Riding that software-defined wave

HCIA startups

Doron Kempel, who co-founded, ran and sold Diligent and its deduplication technology to IBM in 2008, founded Simplivity. Three years later, he had his 2U OmniCube product that he said collapsed the multi-layered IT stack.

Four Omnicubes could deliver the same payload performance, functionality and protection as a legacy IT stack of servers and VMware, a storage switch, high-availability shared storage, backup deduping appliance, WAN optimisation, cloud gateway, SSD array and a storage caching appliance. The OmniCube quartet would be one-half to one-third the acquisition cost – around $50,000 per cube – and provide a two- to threefold reduction in operating costs.

Pandey’s Nutanix developed a clustered file system, run through virtualised controllers in clustered compute appliances that formed a virtual SAN. Company co-founder Mohit Aron led the design and development of the Google File System. Now their company leads the hyper-converged market.

Following Nutanix and Simplivity a whole raft of other startups came into view, some with hyper-converged system software and specifications which partners could use to build HCIAs.

NIMBOXX, for example, started up in 2012. It designed its own 1U hardware box and operating system, the MeshOS, using KVM and a Hadoop-style shared-nothing management model. There can be, it says, hundreds of its nodes in a system and customers can have a Google-style data centre by using it.

The rise of Nutanix, Simplivity and their followers helped prompt VMware into developing its own VSAN product. This then became part of VMware’s EVO:RAIL specification for a hyper-converged system to be built by partners. EMC then based its VSPEX Blue specification on EVO: Rail for its partners to build and sell systems.

HCIA Progress

So how are the hyper-converged system suppliers going and what does the future of the hyper-converged data centre look like?
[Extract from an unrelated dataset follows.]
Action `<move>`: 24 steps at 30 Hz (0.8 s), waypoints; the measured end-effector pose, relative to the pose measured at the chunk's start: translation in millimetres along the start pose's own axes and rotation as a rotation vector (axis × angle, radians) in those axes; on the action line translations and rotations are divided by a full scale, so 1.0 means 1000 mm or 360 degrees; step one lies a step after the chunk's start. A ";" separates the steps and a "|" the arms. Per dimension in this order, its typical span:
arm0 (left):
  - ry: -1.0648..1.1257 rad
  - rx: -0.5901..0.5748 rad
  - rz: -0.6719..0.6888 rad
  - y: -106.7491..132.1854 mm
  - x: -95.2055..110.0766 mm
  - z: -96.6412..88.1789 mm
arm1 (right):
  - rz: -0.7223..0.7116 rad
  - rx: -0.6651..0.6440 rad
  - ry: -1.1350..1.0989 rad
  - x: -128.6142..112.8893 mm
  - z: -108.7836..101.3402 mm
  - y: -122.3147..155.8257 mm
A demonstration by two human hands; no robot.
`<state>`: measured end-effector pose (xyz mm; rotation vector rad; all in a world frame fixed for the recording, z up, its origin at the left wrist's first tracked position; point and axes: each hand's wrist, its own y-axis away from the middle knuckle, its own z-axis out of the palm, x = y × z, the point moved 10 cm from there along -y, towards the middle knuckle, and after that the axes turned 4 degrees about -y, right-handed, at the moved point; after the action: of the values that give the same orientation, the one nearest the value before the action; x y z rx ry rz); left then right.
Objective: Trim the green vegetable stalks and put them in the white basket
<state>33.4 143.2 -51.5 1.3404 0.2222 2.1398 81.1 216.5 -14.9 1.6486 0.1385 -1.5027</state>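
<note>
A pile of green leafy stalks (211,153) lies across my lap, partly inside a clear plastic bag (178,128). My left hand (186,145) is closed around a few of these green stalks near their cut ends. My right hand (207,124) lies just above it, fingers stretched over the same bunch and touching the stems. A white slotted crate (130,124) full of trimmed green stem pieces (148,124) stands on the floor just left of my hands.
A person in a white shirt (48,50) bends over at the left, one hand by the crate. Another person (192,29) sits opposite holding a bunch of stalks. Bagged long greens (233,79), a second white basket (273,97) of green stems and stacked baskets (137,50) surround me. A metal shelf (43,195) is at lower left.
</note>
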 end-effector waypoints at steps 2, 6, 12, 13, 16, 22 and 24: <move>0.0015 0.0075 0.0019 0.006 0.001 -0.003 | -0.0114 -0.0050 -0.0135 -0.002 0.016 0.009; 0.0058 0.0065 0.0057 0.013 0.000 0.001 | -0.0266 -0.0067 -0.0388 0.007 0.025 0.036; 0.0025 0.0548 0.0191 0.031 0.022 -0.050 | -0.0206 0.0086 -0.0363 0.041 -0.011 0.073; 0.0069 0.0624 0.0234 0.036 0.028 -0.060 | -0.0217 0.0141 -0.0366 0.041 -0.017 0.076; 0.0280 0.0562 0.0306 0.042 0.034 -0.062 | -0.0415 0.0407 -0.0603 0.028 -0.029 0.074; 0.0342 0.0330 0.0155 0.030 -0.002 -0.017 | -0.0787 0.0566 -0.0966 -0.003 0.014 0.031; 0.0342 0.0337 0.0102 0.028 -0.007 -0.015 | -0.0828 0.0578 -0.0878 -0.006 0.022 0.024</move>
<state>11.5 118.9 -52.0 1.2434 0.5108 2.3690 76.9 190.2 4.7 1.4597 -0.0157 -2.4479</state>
We can use a Wikibon consultancy report for an indication of that.

HCIA_2014_supplier_revenues

Nutanix is far and away the market leader, with Simplivity a strong second but some way behind and followed fairly closely by VMware, Pivot 3 and Scale Computing. Then the 2014 tail-enders start: Maxta, EMC, Gridstore, NIMBOXX and Stratoscale. New-entrants Breqwatr with an all-flash HCIA, and Atlantis with a software-defined HCIA, are not on the list of course.

Simplivity and Nutanix are both doing well, with Nutanix extending its capabilities by adding KVM hypervisor support and looking to develop file-serving and container support. It has passed 1,200 customers and reached a $300m-a-year run rate.

Simplivity says its sales grew 250 per cent in the first half of 2015, with more than 2,000 deployments.

Mainstream server suppliers like Dell and Cisco are OEM'ing Nutanix (Dell) and partnering Simplivity (Cisco). EMC has its EVO: Rail-based VSPEX Blue initiative while we are waiting to hear if Lenovo is going to do anything.